Always, we should have the latest element at the TOP of the stack. On every PUSH, stack overflow possibility need to be checked using STACK-FULL. On every POP, stack underflow need to be checked using STACK-EMPTY.

Code

   1:  const int SIZE=10;
   2:   
   3:  template<class T>
   4:  class Stack
   5:  {
   6:      T arr[SIZE];
   7:      int top_idx;
   8:   
   9:      int top() const    {    return top_idx; }
  10:   
  11:      bool stack_empty() const {  return (top_idx == -1);     }
  12:   
  13:      bool stack_full() const { return (top_idx+1 > SIZE-1); }
  14:   
  15:  public:
  16:      Stack() {
  17:          top_idx = -1;
  18:      }
  19:   
  20:      bool push(T val)    {    
  21:          if(stack_full())
  22:              return false;
  23:          else {
  24:              arr[++top_idx] = val;
  25:              return true;
  26:          }
  27:      }
  28:   
  29:      bool pop(T& val) {
  30:          if(stack_empty())
  31:              return false;
  32:          else {
  33:              val = arr[top_idx];
  34:              top_idx -=1;
  35:              return true;
  36:          }
  37:      }
  38:  };
  39:   
  40:  void main()
  41:  {
  42:      Stack<int> sobj;
  43:      int pop_val;
  44:      for(int i = 0; i<12;i++)
  45:          sobj.push(i);
  46:   
  47:      for(int i = 0; i<12;i++)
  48:          sobj.pop(pop_val);
  49:  }

Problems while coding
- tried C++ template object for stack :). so lots of problems.
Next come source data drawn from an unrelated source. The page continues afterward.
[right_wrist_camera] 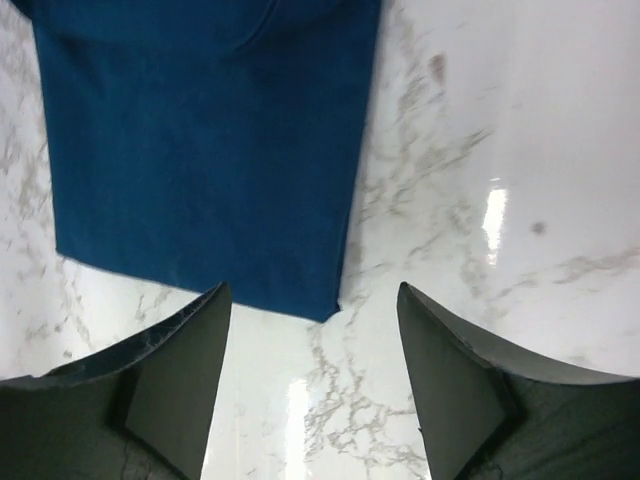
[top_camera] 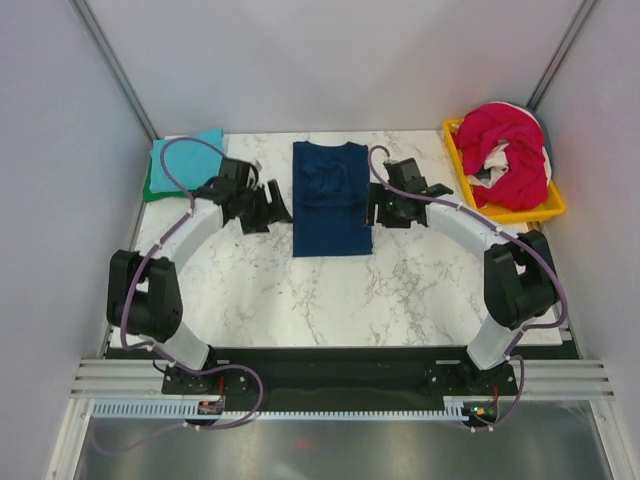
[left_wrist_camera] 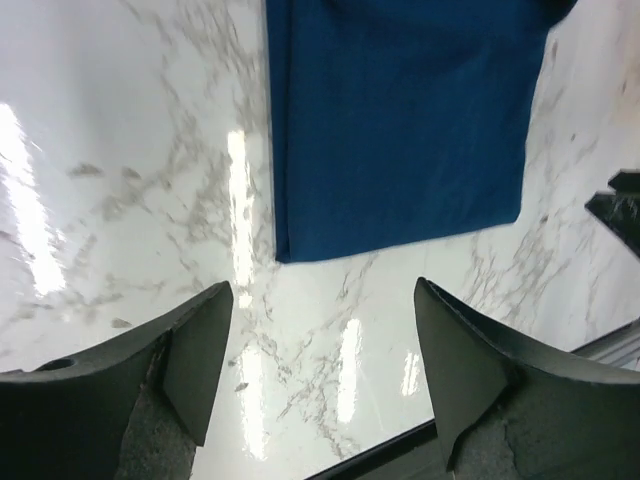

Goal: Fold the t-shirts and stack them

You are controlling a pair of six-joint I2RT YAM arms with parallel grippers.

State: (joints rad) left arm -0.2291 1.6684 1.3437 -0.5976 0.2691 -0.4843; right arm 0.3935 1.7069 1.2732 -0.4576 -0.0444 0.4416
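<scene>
flanking the folded navy t-shirt (top_camera: 331, 200) on the bench (top_camera: 400, 290), your left claw (top_camera: 278, 205) and right claw (top_camera: 376, 210) both hang open, empty.

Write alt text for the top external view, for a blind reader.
A navy t-shirt, folded into a rectangle, lies mid-table between the left gripper and right gripper. A teal shirt and green shirt sit back left; a yellow tray back right holds a red shirt and white shirt.
</scene>
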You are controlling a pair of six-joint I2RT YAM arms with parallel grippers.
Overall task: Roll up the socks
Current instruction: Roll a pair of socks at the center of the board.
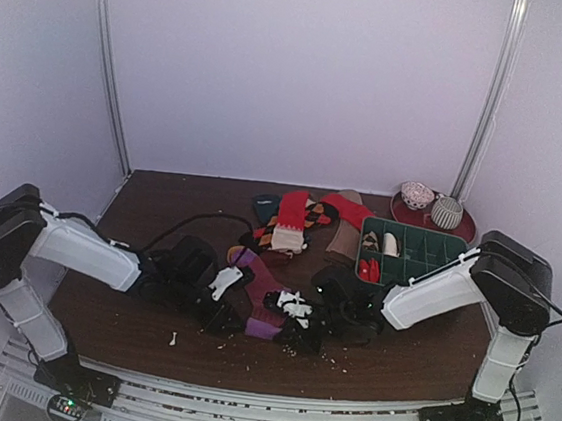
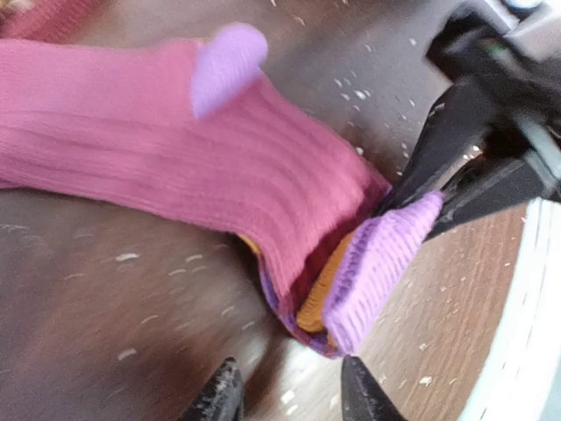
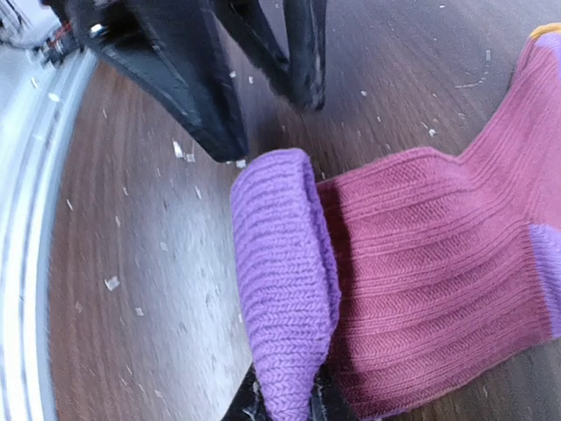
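Pink sock (image 1: 264, 291) was laid flat near the front edge of the table (image 1: 151, 207). Its purple cuff (image 3: 280, 281) was pinched by the right gripper (image 3: 285, 403), apparently raised to start the roll. The left gripper (image 2: 291, 395) was held released beside it, unloaded.

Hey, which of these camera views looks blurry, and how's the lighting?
Left wrist: soft, the sock smeared. Right wrist: the sock's knit is crisp, but the table edge bows from lens distortion. Top external: dim purplish light, the table dark.
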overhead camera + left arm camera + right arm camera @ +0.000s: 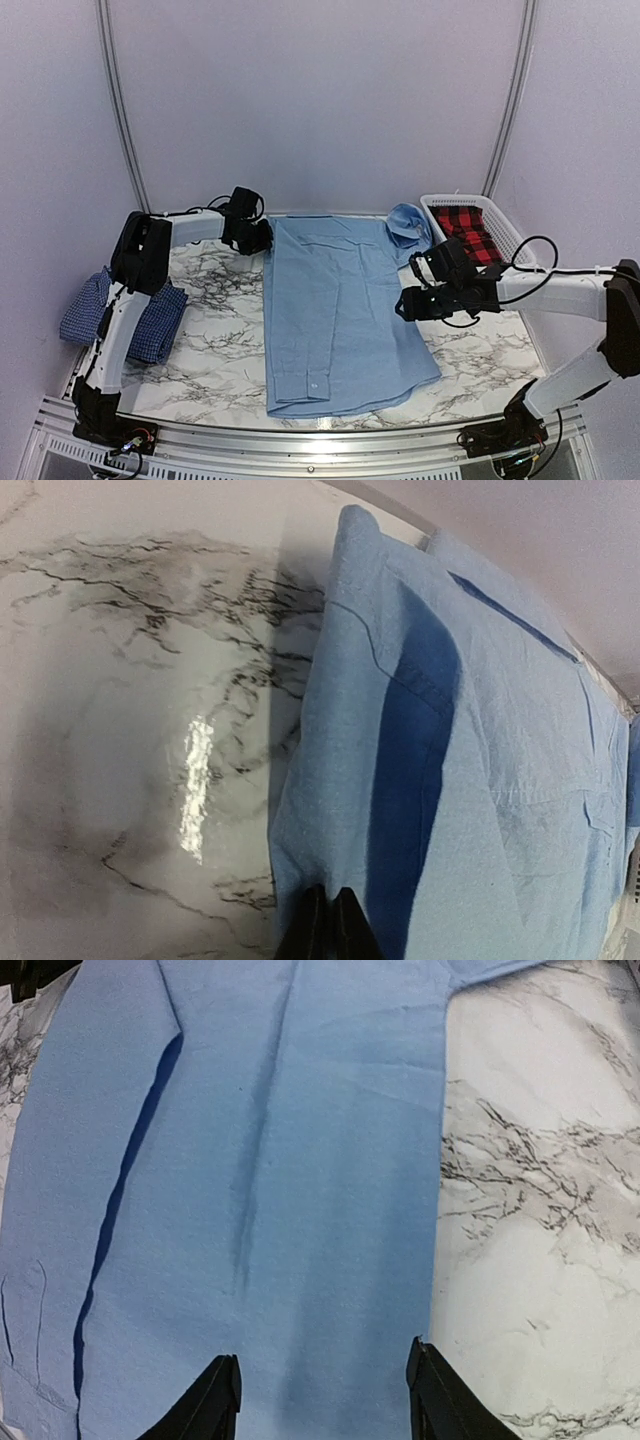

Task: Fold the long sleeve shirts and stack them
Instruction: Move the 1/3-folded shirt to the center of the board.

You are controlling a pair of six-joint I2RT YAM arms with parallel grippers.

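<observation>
**A:** Near edge first. The light blue shirt (pixel 340 310) lies flat down the middle of the table (pixel 220 350), hem toward us. One sleeve is laid along its left side, with the cuff (pixel 315 382) close to the hem. My reading is that a fold of the body is about to start.

**B:** Agreed. Halfway up, the right gripper (pixel 325 1400) hangs over the shirt's right part. Its jaws are well apart and hold nothing. The cloth's right edge runs just inside its right finger. It should take that edge through all layers before anything lifts, or the shirt will skew.

**A:** Out on the left, the dark blue check shirt (pixel 125 315) sits bunched at the table's left edge, partly under the left arm and apart from the work. Stacking waits.

**B:** At the far-left corner, the left gripper (pixel 328 920) has its fingertips drawn together over the cloth's edge. It looks like a pinch on the light blue shirt, though no cloth shows between the pads.

**A:** Then test that grip with a small lift. Carry low and keep the crease parallel to the laid sleeve, so the sleeve is not dragged out.

**B:** On the far right is the basket (pixel 452 198) with red plaid cloth (pixel 468 232) in it. A light blue bunch (pixel 408 222) lies just beside it, and I cannot tell whether it is sleeve or collar. It may want smoothing first.
</observation>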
Const-ness creation should be done carefully, there is something called logical and bitwise const. We will study about it later as it is related to C++ concepts.
- All the members in a class are by default private.. :D very basic problem
- You cannot initialize a member variable inside a class. It should be static or const to be initialized because, class is only a compile time structure!! Not runtime one
- incrementing the top and decrementing it.. confusing!!.. top should be -1 if array index is 0. if linked list is used, have top as zero and continue counting..
- stack full is determined when top+1 exceeds the size. for linked list case, size is up to memory full. So, just memory full check will do!!